The Ephesian church was busy. They weren’t sitting around, letting the world go by. What did they do in the beginning that they had forgotten? As they were crusading against heretics and false prophets, what had they let fall by the wayside? Would loving Jesus change their priorities at all? If they embraced their first love again, would they have different goals? Perhaps they would have new priorities. Or maybe they would continue standing their post on the Highway to Rome, but with a different spirit of love and charity. It’s a mystery.

We don’t know what they did “at first”. As men and women of the church of 2011, we must examine our own hearts and agendas. What are we doing that is motivated by an obligation to toil? Are we working ourselves to the point of exhaustion for the right things? Is it motivated by a first love for Jesus? He sees our labor. Is it coming from a place of romance?

Happily Ever After

Whoever has ears, let them hear what the Spirit says to the churches. To the one who is victorious, I will give the right to eat from the tree of life, which is in the paradise of God.

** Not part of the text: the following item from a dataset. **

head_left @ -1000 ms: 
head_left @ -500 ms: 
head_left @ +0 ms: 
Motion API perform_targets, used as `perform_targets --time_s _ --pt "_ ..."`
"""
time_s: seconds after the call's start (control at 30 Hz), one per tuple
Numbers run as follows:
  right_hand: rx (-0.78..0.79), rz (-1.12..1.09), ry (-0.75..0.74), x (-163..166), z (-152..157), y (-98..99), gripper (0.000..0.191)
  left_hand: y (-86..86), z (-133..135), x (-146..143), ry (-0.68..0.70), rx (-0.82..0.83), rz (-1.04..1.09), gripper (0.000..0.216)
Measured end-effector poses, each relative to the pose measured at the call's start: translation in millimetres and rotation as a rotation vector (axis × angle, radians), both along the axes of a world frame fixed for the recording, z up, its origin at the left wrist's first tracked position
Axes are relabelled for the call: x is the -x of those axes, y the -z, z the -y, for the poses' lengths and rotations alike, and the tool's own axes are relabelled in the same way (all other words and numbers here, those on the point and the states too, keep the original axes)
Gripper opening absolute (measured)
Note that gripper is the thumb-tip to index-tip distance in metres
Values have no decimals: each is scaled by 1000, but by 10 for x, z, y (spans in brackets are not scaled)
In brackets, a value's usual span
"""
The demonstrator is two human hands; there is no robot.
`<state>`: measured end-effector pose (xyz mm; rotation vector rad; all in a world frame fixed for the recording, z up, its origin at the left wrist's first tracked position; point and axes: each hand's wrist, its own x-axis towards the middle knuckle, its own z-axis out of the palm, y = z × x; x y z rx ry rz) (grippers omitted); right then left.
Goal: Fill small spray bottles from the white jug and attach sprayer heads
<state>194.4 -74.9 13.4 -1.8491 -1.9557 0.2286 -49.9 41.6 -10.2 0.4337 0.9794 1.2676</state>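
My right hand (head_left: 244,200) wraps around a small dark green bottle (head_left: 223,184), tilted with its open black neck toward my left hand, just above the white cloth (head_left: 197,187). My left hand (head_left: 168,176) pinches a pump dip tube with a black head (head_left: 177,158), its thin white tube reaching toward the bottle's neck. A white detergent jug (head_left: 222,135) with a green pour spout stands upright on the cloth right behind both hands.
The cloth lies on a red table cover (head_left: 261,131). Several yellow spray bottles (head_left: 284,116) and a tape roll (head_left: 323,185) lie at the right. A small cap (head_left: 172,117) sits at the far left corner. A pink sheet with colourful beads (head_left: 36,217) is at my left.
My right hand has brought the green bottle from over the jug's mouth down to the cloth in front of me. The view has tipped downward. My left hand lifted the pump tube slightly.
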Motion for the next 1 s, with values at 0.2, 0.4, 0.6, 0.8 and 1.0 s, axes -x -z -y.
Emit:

Love may be messy, volatile, complicated. It may keep us up at night as we work out our thoughts and beliefs. It may not be easily described or put away in a neat box. But we know it’s love because the earth moves when we hear his name. We hear music in a good sunrise. He lends meaning to every breath we take. He changes the way we want to live.

We don’t have him all figured out. He makes us furious when he says things the way he says them. Sometimes he embarrasses us in public. We ache when we hear his name attached to evil. His other followers irritate us. He doesn’t make sense. He’s so quiet. But we keep fighting.